What impresses me the most about Lewes is the nurturing role that he played in the transformation of Marian Evans into George Eliot. Ashton describes this quite well, so I'll quote her directly:

He had early on recognized her extraordinary ability to write trenchant, witty, and thoughtful criticism. From a scrap of descriptive writing she read out to him in Berlin in 1855, he thought she might be able to write novels. When he saw her wonderful comic essay 'Evangelical Teaching: Dr. Cumming' (Westminister Review, October 1855), he knew she had genius rather than just talent. Lewes urged his diffident partner, over and over, to try her hand at fiction. In September 1856 she finally did.
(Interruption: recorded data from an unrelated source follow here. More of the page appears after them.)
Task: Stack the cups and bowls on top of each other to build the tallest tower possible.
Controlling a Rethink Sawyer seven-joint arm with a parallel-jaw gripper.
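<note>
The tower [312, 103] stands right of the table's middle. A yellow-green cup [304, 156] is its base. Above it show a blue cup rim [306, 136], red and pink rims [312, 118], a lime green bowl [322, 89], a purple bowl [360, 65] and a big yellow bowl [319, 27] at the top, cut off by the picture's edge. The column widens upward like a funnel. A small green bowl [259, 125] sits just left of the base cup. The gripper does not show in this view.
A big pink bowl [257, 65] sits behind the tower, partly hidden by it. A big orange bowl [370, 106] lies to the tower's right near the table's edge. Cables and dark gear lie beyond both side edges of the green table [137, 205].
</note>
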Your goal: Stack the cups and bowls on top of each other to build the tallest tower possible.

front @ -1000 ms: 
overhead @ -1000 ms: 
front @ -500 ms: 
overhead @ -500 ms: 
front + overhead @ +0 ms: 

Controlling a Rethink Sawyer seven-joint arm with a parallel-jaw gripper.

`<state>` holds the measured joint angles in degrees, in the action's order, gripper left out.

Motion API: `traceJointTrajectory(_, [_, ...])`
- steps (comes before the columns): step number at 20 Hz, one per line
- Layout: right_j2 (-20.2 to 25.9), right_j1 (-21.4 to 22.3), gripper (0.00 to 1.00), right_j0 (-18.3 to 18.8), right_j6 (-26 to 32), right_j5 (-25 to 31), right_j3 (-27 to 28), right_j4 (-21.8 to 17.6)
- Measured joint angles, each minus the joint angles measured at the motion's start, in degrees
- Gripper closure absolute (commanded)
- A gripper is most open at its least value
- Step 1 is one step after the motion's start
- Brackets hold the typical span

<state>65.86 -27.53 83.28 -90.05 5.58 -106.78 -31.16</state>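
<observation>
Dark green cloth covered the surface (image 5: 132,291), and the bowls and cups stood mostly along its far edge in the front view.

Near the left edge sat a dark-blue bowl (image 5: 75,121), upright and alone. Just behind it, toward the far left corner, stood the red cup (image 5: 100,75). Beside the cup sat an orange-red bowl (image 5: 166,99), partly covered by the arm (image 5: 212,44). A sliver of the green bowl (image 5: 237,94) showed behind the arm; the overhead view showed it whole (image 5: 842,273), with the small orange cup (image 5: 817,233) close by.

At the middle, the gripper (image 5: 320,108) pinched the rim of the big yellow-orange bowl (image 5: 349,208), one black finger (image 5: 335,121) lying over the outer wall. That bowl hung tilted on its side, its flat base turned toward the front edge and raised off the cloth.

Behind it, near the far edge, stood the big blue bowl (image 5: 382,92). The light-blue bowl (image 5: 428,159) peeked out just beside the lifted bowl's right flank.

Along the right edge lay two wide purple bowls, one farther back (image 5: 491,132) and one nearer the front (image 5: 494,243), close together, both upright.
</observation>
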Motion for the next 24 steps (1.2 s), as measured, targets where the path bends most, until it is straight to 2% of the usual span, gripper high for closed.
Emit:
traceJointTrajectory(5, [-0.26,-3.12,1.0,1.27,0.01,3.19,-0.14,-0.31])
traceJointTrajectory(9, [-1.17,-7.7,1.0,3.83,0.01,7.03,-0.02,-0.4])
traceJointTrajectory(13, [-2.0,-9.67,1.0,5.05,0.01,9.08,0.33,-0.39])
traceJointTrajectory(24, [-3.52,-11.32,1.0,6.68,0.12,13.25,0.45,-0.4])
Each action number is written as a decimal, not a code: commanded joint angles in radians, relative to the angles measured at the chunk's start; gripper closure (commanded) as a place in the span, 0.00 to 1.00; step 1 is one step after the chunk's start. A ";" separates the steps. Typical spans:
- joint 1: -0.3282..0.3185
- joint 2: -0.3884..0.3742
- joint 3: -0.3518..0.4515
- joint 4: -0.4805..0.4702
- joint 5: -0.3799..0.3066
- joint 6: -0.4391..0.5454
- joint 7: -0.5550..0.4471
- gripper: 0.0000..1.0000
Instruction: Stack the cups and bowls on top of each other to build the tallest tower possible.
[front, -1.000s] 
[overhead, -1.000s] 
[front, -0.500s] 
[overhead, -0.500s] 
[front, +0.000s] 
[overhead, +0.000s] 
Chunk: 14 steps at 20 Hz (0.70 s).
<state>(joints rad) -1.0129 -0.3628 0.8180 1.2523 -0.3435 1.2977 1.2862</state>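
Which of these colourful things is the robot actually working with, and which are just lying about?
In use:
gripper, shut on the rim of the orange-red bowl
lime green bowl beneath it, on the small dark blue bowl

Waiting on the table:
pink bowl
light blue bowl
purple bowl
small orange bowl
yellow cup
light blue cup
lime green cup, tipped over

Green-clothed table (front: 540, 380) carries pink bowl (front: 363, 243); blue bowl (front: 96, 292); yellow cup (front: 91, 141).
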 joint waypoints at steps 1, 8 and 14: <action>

Sending off another fine essay to Chapman, the ebullient 'Silly Novels by Lady Novelists' with its division of silly novels into such sub-species as 'the mind-and-millinery species', 'the oracular species', and 'the white neck-cloth species', she sat down on 23 September to begin 'The Sad Fortunes of the Reverend Amos Barton', intended as the first story in a series to be called 'Scenes of Clerical Life'.

On 6 November Lewes wrote to Blackwood about an article he proposed to write on sea-anemones to follow 'Sea-side Studies'. He also sent 'A m.s. of "Sketches of Clerical Life" which was submitted to me by a friend who desired my good offices with you'. Lewes is careful not to lead Blackwood to expect too much, but he skilfully drops references to The Vicar of Wakefield and 'Miss Austen' when describing this first of a series of tales 'illustrative of the actual life of our country clergy about a quarter of a century ago; but solely in its human and not at all in its theological aspect'. In his excellent way, Blackwood replied less than a week later: 'I am happy to say that I think your friend's reminiscences of Clerical Life will do.'

From this exchange dates the celebrated partnership of George Eliot – though she did not take this name, chosen for love of Lewes and a good, plain, English-sounding surname, until February 1857 – and Blackwood, with Lewes as indefatigable go-between.

I still haven't finished this biography and will have more to say later.